Work instructions:
Skipping all images, output the listing word for word.
○ ○ ○ ○
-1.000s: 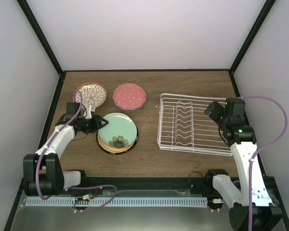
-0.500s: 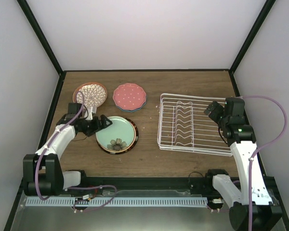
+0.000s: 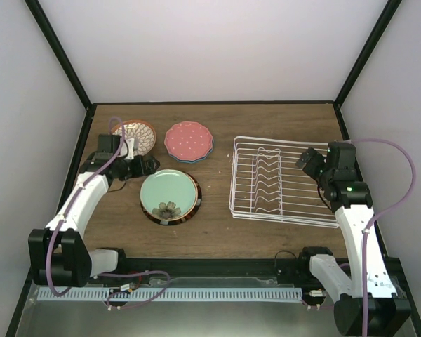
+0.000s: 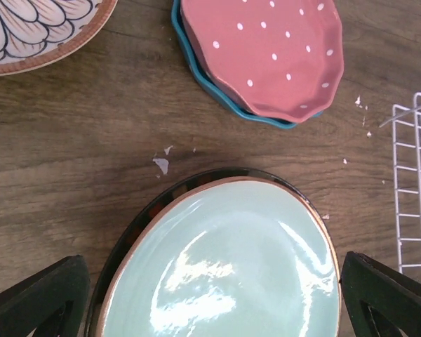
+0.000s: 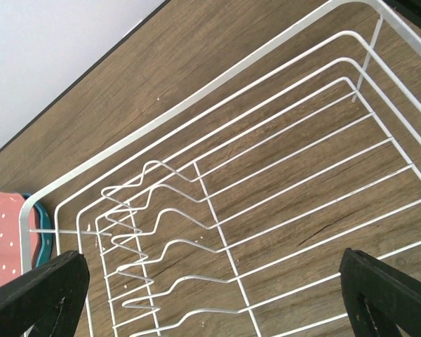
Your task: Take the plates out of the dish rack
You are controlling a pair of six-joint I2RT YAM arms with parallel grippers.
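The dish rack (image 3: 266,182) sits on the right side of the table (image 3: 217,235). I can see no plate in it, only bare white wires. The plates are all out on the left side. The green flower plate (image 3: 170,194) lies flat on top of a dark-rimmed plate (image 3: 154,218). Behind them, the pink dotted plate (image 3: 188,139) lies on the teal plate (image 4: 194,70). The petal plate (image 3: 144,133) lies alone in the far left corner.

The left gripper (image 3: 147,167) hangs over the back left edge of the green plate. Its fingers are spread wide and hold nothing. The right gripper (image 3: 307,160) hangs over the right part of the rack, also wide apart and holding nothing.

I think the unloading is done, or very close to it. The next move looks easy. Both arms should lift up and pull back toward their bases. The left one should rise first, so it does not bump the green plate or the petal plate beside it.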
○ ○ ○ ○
Solved problem:
-1.000s: 
-0.500s: 
+0.000s: 
+0.000s: 
+0.000s: 
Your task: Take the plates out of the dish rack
You are controlling a pair of six-joint I2RT YAM arms with parallel grippers.
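The dish rack (image 3: 266,182) sits on the right side of the table (image 3: 217,235). I can see no plate in it, only bare white wires. The plates are all out on the left side. The green flower plate (image 3: 170,194) lies flat on top of a dark-rimmed plate (image 3: 154,218). Behind them, the pink dotted plate (image 3: 188,139) lies on the teal plate (image 4: 194,70). The petal plate (image 3: 144,133) lies alone in the far left corner.

The left gripper (image 3: 147,167) hangs over the back left edge of the green plate. Its fingers are spread wide and hold nothing. The right gripper (image 3: 307,160) hangs over the right part of the rack, also wide apart and holding nothing.

I think the unloading is done, or very close to it. The next move looks easy. Both arms should lift up and pull back toward their bases. The left one should rise first, so it does not bump the green plate or the petal plate beside it.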

Nothing else belongs in this answer.